#### Required action:
Would you return the complete listing below word for word?

#### Raw data:
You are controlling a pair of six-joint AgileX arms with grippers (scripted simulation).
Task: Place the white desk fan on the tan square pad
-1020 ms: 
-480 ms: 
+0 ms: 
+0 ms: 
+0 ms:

#### Solution below:
You are controlling a pair of six-joint AgileX arms with grippers (scripted simulation).
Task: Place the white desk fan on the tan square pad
-1020 ms: 
-480 ms: 
+0 ms: 
+0 ms: 
+0 ms:

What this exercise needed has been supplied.